LAST month, Agriculture Secretary Proceso Alcala urged farmers around Lake Lanao to plant fruit-bearing and coffee at the Lake Lanao Watershed Reservation.

This was during the Lake Lanao Watershed Summit themed: “Ranaw Watershed, the Lifeblood of Mindanao: Roadmap to Sheltering and Sustaining Life and Culture.”

He said farmers can intercrop the coffee with the fruit trees. He’s apparently pushing for what is referred to as commercial polyculture.

That’s okay. But it would have been a lot better had he encouraged revival of the forest with coffee as the main enticer to protect it considering that we are talking of Lake Lanao here and not just any water source.

Lake Lanao is not just any lake, it is a heritage, it is an identity; the very reason why the Maranas are named such. Now, with polyculture all around its watershed, expect agricultural runoffs.

It’s still a plantation even when intercropped. Lake Lanao deserves more in terms of care and in the people’s contribution to its sustained biodiversity.
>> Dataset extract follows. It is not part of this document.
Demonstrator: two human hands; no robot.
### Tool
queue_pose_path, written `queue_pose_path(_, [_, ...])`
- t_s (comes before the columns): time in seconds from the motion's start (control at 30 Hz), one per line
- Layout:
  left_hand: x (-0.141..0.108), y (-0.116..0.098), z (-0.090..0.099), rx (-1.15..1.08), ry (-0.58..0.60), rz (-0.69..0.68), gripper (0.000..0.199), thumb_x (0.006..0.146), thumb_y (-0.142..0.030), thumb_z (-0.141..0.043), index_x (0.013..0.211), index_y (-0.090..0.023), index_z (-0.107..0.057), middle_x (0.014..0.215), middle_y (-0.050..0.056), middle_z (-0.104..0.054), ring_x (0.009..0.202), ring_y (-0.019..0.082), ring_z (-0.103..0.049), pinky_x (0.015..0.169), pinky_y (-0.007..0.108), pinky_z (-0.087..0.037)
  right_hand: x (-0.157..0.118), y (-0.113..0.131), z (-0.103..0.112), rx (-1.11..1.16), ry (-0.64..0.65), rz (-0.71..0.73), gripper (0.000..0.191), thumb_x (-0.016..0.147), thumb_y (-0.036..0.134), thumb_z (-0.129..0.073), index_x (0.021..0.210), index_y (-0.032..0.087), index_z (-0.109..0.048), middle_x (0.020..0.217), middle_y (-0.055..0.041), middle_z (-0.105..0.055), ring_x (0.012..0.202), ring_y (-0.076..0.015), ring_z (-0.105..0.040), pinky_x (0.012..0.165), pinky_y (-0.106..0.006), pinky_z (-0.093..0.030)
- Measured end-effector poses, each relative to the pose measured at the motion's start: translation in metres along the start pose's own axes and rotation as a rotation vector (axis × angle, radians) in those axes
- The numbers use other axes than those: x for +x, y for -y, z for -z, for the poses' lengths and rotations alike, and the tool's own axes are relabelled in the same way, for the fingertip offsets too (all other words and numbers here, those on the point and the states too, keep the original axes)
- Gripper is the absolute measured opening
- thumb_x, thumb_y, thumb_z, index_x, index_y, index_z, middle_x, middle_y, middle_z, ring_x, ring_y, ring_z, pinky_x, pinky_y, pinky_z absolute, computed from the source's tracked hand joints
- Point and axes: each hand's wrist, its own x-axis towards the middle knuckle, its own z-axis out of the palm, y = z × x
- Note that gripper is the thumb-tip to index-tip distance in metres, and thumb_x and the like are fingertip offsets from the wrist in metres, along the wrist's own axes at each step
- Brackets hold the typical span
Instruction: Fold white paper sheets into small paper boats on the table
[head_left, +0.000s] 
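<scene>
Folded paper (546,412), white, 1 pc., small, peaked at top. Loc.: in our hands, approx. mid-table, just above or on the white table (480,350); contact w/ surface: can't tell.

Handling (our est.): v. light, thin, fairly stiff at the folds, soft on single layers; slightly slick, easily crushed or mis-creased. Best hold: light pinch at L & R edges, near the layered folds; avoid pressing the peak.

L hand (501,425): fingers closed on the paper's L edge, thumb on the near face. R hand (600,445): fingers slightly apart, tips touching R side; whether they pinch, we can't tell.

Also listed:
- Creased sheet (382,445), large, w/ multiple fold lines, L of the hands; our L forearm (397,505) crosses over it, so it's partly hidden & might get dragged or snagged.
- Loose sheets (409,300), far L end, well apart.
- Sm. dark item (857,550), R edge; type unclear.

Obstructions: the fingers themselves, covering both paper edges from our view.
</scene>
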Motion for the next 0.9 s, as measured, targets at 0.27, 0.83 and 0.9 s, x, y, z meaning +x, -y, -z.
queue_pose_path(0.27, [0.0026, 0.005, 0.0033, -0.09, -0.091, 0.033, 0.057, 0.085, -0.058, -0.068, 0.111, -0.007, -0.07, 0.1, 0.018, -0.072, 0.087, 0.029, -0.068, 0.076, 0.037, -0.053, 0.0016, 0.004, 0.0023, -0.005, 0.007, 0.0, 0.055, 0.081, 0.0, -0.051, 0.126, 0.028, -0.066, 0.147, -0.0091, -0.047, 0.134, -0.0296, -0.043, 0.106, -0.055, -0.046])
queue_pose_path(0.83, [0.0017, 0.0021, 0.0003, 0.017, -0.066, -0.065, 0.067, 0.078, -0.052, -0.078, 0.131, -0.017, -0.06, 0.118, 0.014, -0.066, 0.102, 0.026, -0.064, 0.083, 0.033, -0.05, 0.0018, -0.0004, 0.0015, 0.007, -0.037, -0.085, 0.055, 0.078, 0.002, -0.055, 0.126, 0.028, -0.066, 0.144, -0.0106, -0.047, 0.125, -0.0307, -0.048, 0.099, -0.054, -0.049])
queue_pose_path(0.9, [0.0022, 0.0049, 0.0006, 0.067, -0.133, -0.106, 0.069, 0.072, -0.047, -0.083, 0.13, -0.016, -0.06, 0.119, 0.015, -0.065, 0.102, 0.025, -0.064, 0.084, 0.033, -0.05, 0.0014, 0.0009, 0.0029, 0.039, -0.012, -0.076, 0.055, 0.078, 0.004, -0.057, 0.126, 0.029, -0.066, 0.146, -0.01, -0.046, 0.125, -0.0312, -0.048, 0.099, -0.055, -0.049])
Coffee for one is a natural forest undergrowth. While major investors have cleared tracts of land to hasten fruiting and harvest, the most preferred of which are those on high elevation like Lake Lanao since coffee beans grown in such places are supposed to taste better, monoculture and polyculture have been consistently known to wreak more havoc than benefits for the greater majority.

In any plantation, chemical inputs are required because by the simple act of clearing, the farmer or investor has already decimated if not desecrate the soil.

Lake Lanao deserves more than this. The better call should have been to enhance protection by encouraging residents to plant coffee within the forest, whether it be reforested or natural growth forest.

By growing coffee under the shade of the forests, both humans and the environment win.

For one: shade-grown coffee requires fewer chemical inputs as the forest already provides. Shade-grown coffee is also known to have a longer life span, and thus provide a sustained source of income while encouraging the communities to protect the forest that protects their coffee. Most of all, they are raising a higher quality coffee that can demand higher prices in the market.